Adults A high carbohydrate:fat ratio is associated with better maintenance of body weight. However, this may reflect increased fat accumulation rather than an increase in protein synthesis. Hyperglycemia alone can increase alanine efflux from skeletal muscle, without stimulating protein synthesis. Euglycemia, using exogenous insulin with high glucose delivery, can inhibit amino acid oxidation and favor amino acid synthesis. This may reflect an effect of IGF-1, which is released in response to insulin. In addition, hyper-glycemia stimulates hepatic lipogenesis and increased CO2 production, which may prevent weaning from ventilatory support.
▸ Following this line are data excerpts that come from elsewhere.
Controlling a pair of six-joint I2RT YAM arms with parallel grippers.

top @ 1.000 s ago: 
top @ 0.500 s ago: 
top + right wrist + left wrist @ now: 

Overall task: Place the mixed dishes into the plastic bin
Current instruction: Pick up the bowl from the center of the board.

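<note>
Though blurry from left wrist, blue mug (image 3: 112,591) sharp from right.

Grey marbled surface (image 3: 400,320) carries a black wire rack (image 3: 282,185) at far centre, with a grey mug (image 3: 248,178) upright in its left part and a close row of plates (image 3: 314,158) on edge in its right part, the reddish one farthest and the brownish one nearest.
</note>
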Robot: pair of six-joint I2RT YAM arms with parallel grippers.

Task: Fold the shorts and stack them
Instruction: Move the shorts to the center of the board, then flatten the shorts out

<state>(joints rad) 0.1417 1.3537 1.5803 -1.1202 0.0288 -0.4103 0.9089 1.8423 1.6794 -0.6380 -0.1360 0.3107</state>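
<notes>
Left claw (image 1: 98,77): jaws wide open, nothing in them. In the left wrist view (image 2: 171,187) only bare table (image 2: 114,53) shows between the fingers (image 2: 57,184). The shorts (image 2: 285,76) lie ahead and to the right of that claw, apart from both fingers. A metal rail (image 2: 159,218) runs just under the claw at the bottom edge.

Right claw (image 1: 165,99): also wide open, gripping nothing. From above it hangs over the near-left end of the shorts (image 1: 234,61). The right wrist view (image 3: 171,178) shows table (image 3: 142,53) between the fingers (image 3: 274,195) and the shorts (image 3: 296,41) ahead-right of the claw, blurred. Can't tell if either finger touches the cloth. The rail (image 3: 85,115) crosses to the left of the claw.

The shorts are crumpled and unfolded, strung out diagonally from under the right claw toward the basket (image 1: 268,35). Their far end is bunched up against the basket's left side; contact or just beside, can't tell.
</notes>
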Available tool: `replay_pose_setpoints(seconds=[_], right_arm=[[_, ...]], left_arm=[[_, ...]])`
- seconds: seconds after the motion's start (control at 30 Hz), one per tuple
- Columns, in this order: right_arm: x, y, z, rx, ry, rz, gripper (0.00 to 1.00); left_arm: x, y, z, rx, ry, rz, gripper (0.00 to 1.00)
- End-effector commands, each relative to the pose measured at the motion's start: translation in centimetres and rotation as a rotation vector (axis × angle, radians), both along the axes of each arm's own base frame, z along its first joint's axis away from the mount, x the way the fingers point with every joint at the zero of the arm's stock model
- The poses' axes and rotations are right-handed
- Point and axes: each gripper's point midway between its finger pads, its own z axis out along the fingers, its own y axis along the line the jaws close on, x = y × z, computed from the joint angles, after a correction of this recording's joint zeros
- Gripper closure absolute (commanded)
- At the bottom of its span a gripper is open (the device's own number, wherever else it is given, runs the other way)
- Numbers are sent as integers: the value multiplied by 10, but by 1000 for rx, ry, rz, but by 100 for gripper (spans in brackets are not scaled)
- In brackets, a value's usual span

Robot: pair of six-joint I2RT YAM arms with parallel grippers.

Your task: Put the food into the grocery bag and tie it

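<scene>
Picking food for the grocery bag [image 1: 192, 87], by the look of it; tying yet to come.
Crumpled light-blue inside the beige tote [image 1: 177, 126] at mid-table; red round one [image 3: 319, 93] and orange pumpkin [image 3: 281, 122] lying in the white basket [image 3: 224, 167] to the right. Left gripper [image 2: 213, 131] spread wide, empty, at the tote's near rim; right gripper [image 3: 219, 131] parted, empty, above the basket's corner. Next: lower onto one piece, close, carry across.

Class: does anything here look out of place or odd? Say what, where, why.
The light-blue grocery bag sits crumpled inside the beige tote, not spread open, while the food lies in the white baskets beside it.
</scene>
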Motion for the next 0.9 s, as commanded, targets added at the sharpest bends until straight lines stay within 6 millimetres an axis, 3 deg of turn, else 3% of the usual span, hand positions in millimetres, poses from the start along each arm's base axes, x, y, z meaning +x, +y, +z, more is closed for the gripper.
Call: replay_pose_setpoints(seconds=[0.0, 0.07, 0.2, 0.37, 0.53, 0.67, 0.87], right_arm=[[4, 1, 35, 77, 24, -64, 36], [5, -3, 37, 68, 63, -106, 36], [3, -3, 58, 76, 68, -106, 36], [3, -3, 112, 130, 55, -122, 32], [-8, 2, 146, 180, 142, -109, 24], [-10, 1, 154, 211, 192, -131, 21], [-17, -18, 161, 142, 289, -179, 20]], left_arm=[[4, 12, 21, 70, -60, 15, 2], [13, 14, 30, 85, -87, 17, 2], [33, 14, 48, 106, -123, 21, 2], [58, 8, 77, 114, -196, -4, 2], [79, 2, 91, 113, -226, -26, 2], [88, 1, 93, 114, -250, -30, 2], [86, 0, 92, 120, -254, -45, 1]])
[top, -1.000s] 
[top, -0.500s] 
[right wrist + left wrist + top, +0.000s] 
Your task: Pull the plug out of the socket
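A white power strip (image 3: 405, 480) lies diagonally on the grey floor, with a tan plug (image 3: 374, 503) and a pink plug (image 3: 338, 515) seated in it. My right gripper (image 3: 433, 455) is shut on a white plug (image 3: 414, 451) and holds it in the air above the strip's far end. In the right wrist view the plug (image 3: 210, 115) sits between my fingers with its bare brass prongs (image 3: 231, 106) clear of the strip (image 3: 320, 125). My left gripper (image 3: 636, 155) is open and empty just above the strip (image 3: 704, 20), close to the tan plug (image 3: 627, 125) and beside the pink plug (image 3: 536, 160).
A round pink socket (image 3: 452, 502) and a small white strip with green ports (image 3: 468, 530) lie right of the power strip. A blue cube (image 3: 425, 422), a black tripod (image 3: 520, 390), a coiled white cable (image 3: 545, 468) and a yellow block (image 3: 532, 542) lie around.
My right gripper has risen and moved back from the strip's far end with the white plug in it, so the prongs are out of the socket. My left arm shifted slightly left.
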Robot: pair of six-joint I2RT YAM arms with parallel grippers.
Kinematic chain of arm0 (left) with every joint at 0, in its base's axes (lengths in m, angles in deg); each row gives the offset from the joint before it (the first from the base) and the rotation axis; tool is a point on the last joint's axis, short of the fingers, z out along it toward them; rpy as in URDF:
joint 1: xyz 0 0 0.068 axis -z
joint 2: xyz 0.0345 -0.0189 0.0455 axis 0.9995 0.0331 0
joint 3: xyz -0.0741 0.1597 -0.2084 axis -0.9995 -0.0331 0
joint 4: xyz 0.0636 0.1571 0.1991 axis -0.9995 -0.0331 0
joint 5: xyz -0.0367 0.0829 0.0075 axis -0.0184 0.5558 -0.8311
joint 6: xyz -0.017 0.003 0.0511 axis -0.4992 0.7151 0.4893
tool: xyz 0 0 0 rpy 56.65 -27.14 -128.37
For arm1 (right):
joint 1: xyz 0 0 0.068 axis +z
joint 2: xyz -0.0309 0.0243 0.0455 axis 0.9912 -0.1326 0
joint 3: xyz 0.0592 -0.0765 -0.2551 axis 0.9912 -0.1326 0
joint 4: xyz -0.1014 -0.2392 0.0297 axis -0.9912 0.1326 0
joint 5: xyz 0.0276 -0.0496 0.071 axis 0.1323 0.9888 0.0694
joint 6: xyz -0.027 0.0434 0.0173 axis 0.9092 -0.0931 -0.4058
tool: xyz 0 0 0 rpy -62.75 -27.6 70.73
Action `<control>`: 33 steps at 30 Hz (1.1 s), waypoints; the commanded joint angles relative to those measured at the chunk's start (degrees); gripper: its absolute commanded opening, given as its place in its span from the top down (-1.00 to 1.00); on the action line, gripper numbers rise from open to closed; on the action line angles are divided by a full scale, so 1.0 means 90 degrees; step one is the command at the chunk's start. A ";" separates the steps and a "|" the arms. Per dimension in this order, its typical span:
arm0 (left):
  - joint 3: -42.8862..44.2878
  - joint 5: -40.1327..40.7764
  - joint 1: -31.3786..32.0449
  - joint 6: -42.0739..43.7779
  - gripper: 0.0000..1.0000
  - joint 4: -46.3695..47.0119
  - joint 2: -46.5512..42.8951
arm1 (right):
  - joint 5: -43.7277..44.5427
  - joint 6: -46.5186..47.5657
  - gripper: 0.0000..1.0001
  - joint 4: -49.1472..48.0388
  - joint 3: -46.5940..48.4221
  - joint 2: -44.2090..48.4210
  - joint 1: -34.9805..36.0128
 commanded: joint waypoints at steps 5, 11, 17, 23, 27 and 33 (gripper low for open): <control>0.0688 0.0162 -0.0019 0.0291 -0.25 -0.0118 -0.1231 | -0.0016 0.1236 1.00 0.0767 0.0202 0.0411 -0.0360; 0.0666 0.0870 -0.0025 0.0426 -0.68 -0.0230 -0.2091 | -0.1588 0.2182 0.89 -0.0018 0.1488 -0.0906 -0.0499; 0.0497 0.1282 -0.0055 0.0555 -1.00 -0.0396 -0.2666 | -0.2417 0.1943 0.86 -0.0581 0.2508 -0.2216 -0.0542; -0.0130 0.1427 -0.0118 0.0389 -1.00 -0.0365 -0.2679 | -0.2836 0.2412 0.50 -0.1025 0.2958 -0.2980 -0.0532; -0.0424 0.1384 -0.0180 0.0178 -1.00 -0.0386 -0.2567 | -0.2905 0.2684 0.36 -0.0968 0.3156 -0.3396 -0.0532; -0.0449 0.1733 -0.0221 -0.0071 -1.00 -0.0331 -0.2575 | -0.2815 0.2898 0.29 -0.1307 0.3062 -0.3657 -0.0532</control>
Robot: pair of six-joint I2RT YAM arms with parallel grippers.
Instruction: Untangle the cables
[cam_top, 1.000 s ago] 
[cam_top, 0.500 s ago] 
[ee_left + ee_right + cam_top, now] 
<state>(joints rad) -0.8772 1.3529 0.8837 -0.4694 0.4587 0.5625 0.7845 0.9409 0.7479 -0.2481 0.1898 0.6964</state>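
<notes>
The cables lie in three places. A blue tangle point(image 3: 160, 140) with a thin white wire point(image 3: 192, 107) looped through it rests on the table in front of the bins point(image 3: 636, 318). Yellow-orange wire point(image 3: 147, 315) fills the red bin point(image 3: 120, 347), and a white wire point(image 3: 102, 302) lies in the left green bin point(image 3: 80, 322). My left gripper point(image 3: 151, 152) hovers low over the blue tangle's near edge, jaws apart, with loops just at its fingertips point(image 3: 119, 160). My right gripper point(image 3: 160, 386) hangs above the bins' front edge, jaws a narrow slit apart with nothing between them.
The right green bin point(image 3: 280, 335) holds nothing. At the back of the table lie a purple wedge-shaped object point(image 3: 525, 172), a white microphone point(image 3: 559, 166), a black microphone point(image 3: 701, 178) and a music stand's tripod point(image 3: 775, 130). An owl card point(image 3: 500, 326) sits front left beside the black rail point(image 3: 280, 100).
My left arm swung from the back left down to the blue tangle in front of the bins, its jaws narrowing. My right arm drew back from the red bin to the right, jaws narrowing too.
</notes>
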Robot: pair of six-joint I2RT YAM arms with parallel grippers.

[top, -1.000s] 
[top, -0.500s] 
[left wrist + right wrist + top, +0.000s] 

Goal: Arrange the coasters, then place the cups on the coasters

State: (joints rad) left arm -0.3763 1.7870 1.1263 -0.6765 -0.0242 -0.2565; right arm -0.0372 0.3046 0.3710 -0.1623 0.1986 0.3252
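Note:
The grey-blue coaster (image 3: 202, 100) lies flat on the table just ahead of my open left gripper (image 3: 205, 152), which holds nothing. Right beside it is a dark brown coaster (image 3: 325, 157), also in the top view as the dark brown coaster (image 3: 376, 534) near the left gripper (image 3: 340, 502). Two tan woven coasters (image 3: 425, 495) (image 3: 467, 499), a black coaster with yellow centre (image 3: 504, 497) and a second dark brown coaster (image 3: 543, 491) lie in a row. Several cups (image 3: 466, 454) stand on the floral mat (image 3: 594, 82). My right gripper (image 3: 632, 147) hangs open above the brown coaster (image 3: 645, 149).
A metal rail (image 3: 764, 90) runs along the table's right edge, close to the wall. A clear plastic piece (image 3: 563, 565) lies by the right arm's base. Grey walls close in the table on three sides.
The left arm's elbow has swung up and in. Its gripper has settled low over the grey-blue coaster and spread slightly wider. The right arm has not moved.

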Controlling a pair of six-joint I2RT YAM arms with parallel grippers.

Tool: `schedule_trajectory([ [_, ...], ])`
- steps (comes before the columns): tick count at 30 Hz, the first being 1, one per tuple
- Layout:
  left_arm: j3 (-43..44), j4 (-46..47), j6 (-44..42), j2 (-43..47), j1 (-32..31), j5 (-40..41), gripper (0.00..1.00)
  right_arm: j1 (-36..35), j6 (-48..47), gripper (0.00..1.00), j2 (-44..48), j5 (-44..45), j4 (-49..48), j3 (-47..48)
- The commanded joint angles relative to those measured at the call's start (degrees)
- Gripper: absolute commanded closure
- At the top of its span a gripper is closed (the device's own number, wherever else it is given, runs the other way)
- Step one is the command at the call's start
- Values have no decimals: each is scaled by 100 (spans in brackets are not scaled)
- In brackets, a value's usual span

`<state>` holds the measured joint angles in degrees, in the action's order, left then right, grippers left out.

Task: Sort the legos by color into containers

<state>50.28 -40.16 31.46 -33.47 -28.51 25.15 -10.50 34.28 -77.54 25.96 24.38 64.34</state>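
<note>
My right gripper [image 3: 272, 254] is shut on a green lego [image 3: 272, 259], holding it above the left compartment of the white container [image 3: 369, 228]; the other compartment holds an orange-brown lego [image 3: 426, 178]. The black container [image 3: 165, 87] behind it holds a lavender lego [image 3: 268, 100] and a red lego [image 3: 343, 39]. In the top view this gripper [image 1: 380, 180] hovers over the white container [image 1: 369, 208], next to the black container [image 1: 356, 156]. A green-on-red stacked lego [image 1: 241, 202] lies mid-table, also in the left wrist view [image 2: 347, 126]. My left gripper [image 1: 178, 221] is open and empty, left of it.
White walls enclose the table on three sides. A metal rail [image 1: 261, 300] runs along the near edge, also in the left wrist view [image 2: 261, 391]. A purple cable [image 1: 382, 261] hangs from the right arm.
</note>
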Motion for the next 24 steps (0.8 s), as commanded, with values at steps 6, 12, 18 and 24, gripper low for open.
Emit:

Hyperglycemia must therefore be prevented.

Children In children, carbohydrate is more effective than fat in promoting nitrogen retention by reducing the need for protein catabolism and subsequent gluconeogenesis. In infants, 5% dextrose in water parenterally can be used at 5mg/kg/min initially and increased to a maximum of 15mg/kg/ min over the course of the first few days postinjury to provide 40-50% of calorie requirements. In older children, as in adults, glucose administration at a maximum rate of 5-7 mg/kg/min is recommended. These are parenteral recommendations; enteral feeding guidelines have not been established, although in general, carbohydrate should be limited to 50% of calorie intake.